3. Plenoptic Object Tracking

3.1. Baseline Tracker

In the proposed plenoptic tracker, the foundation model for object tracking uses SiamRPN++ [13]. At the first frame, after the user manually designates the region of interest on the 2D frame, the target object is tracked by performing similarity calculation using the Siamese network for all focal planes in the focal stack for the subsequent frame. Figure 2 depicts the extraction of features in the focal planes that make up plenoptic videos. The ResNet50-based backbone extracts both encoded representations of the target object template and the focal plane, and after extracting and concatenating three intermediate features, the similarity was used as the final feature map for prediction. The feature map extracted here consists of 256 channels, and in the target object exemplar, two

4 \times 4 \times (4 \times 5 \times 256)

size feature maps for bounding box coordinate prediction and for objectness classification, respectively. For each focal plane used for a search image, a feature map of size

20 \times 20 \times 256

is extracted; thus, if there are K focal planes in the focal stack, a total of K feature maps are fed into the RPN.

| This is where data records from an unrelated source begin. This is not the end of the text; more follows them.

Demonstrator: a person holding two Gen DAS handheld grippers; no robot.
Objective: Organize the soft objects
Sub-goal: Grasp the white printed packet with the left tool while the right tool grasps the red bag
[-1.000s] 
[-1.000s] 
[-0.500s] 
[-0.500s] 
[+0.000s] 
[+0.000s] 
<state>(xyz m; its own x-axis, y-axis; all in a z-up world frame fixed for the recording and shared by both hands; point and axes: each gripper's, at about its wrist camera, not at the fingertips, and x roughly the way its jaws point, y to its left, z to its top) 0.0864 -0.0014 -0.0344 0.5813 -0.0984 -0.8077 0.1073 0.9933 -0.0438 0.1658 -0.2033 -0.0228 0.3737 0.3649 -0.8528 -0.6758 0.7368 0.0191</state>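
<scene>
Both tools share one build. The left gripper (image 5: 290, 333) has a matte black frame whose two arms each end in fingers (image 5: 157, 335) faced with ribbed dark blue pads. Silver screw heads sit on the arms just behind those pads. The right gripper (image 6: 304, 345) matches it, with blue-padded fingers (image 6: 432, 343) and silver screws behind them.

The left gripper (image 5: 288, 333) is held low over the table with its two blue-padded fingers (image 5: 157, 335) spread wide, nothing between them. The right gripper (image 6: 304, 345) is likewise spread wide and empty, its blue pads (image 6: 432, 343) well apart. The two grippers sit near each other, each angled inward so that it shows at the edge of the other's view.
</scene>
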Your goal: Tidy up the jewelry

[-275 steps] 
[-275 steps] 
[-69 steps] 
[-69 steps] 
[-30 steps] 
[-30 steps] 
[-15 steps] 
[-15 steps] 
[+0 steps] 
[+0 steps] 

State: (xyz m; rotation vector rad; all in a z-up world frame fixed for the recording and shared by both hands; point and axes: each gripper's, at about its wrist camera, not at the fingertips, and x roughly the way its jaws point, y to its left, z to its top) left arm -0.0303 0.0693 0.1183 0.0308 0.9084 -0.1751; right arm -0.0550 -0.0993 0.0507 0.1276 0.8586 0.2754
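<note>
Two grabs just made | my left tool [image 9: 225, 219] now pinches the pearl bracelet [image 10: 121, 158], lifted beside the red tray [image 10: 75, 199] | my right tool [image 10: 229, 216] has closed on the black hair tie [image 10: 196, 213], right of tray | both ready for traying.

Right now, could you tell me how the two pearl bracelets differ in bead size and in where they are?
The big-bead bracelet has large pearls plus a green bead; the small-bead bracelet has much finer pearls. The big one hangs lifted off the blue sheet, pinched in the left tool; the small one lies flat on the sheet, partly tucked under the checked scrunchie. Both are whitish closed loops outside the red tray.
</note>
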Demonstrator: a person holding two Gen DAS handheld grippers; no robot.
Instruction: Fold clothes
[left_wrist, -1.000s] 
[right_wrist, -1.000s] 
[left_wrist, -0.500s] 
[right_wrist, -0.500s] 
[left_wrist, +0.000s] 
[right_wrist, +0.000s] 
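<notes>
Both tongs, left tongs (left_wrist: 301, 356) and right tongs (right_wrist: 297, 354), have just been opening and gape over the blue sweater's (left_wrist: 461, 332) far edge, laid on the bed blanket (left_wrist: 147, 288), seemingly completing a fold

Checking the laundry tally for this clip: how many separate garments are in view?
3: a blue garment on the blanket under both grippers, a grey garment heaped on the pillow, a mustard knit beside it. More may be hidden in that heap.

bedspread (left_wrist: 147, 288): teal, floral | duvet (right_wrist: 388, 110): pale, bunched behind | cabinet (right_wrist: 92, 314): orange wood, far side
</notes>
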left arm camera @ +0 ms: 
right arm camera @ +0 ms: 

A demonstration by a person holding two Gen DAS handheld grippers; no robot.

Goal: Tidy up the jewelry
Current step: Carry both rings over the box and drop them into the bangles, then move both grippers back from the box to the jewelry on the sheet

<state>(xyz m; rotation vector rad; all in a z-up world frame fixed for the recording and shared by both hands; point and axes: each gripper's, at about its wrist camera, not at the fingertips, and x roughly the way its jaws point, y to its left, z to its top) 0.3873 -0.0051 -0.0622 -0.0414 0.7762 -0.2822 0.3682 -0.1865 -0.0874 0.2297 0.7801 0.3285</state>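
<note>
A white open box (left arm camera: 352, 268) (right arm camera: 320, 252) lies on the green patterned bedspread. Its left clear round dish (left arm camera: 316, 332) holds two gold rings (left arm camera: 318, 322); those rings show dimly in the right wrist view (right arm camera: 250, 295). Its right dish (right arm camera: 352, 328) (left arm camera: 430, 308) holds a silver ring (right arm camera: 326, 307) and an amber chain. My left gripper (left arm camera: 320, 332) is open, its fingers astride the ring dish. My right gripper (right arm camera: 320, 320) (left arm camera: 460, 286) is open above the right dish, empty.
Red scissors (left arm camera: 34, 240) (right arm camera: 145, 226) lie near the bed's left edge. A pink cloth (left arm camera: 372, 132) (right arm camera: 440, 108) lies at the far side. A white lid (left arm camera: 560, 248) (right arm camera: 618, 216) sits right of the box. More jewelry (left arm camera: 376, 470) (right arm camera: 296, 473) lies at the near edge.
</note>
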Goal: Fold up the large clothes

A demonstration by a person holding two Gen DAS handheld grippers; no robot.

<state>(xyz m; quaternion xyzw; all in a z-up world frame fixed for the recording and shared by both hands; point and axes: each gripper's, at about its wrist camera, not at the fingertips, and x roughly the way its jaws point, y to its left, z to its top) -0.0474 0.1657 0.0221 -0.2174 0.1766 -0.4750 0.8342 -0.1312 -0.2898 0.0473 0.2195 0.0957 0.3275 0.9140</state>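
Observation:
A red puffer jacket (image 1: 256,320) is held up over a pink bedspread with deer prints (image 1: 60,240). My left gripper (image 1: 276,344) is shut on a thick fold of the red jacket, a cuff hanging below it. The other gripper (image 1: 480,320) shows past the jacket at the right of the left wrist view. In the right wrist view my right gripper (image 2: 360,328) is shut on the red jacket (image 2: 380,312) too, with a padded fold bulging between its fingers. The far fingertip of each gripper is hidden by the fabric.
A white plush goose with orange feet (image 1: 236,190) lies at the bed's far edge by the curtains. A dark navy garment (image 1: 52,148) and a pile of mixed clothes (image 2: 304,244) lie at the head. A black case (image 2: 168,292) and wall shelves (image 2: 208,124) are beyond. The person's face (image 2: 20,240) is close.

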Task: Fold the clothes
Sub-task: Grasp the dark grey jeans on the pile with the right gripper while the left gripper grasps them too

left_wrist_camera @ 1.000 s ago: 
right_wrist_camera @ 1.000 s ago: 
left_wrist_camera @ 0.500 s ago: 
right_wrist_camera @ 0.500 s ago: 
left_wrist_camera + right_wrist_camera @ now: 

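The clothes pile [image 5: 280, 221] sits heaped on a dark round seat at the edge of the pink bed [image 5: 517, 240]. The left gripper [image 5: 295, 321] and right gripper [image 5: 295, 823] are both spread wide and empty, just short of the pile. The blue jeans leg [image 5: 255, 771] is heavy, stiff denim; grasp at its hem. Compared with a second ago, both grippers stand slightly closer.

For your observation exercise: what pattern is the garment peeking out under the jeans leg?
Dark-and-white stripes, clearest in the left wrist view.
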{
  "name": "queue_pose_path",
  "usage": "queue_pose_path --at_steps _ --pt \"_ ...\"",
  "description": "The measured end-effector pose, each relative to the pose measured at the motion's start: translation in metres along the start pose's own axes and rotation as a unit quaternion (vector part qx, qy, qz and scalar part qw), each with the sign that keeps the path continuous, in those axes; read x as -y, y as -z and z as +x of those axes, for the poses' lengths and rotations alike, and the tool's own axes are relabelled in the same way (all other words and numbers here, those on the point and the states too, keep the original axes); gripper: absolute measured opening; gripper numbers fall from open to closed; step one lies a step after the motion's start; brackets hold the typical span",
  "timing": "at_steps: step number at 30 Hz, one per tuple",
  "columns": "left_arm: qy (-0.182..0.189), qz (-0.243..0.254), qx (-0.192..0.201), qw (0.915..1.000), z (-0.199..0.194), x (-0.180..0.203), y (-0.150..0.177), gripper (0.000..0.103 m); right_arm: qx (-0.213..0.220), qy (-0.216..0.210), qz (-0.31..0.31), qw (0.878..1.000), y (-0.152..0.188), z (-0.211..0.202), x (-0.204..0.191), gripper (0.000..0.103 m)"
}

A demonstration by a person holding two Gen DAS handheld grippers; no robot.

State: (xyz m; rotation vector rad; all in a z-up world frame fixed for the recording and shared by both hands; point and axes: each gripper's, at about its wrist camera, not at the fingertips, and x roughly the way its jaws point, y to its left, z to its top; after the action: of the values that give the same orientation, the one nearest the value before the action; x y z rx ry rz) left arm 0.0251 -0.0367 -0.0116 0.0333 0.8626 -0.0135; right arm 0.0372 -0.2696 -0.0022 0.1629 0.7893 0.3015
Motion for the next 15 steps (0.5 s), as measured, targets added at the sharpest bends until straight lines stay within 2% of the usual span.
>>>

Figure 3 shows the estimation of the similarity for bounding box prediction and objectness classification through cross-correlation between the feature maps finally extracted. The feature maps of the target object template and the focal plane extracted from the backbone are refined through convolution with

1 \times 1

kernels. Then, similarity maps for box prediction having the relationship between the features extracted from the target and search region are estimated through a cross-correlation operation (utilizing Conv2D for implementation) as used in SiamRPN++ [13]. By performing the depth-wise cross-correlation operation between the final features, a map of size

17 \times 17 \times (4 \times 5)

is predicted, containing the information of each of the four coordinates

(x, y, h, w)

for the representation of the five bounding boxes per anchor. Then, a

17 \times 17 \times (2 \times 5)

similarity score map is computed for each of the five bounding boxes per anchor to perform the classification of the object and background. Consequently, by selecting the maximum value in the similarity maps, the region with the highest similarity is determined as the location of the object, and then object tracking works for the plenoptic sequence.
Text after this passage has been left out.